Allsop P stressed that tradesmen of the plaintiff's class are not accustomed to dealing with dangerous scaffolding, especially scaffolding that was said by a sign to be safe. Whilst Allsop P agreed that an occupier, especially a non-technical occupier, is entitled to expect that a tradesman will deal with dangers or defects which his trade skills allow him in the ordinary way to perceive and deal with, he also held:
"That does not mean that a builder is free not to exercise any reasonable care about the safety of the building site of which it has possession."
Allsop P further held:
"No doubt, in some respects, a person who retains an independent contractor can expect the latter to decide how to do the task and what safeguards to put in place. This does not include leaving it to the contractor to find the danger in scaffolding at a building site that reasonable care by the builder/occupier would have found and eliminated."
The defendant also appealed in relation to the trial judge's finding of 15% contributory negligence on behalf of the plaintiff, and 10% notional negligence on behalf of the employer for the purposes of s 151Z of the Workers Compensation Act 1987. Whilst accepting that these assessments were at the lower end of the range, Allsop P did not find that they were outside the range and accordingly declined to overturn the trial judge's findings on both issues.
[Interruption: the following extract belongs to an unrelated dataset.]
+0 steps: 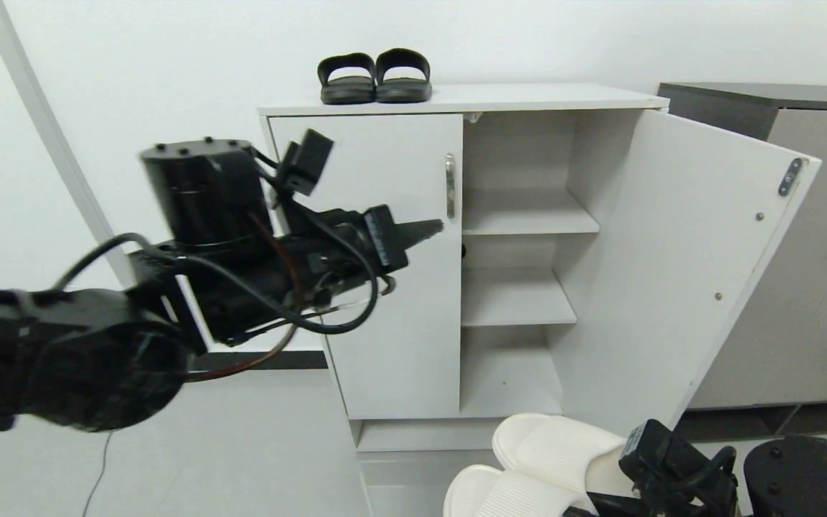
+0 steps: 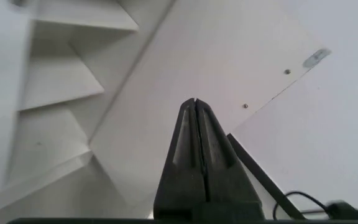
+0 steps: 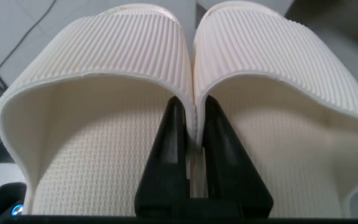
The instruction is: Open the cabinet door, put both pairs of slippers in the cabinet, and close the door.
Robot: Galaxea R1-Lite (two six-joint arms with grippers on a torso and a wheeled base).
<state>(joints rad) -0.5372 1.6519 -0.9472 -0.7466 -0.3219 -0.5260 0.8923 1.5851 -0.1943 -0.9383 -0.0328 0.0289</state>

The defendant's appeal therefore failed on each and every ground.
The duty owed by a builder to contractors on-site is not akin to the non-delegable duty of care owed by an employer to an employee. The duty owed by a builder is to exercise reasonable care to avoid exposing people coming onto the site to a risk of injury from dangerous conditions which exist on the site. In circumstances where a builder makes no attempt to ensure on-site work and safety procedures, it is likely that there will be a finding of breach of this duty by the builder.
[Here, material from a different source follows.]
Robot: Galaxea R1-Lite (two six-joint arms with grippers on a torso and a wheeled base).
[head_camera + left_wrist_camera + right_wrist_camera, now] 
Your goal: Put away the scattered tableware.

At the same time the Court of Appeal also made it clear that there will still be cases, such as the Papatonakis case, where non-employer occupiers will not be under a duty of care to give warnings of particular defects to independent contractor tradesmen of the class that are accustomed to meeting and safeguarding themselves against that particular defect. The Court of Appeal made it clear that each case turns on its own facts, and clearly this was not such a case.
The Court of Appeal's decision to uphold the trial judge's finding of 15% contributory negligence, and assessment of the employer's notional liability of 10% once again reinforces the difficulties of overturning evaluative judgments that involve the exercise of discretion and where those assessments are "within the range".
The apportionment of liability between an employer and non-employer tortfeasor is to be determined on the circumstances of each case by considering the extent to which each party's breach of their respective duty of care was causative of the harm.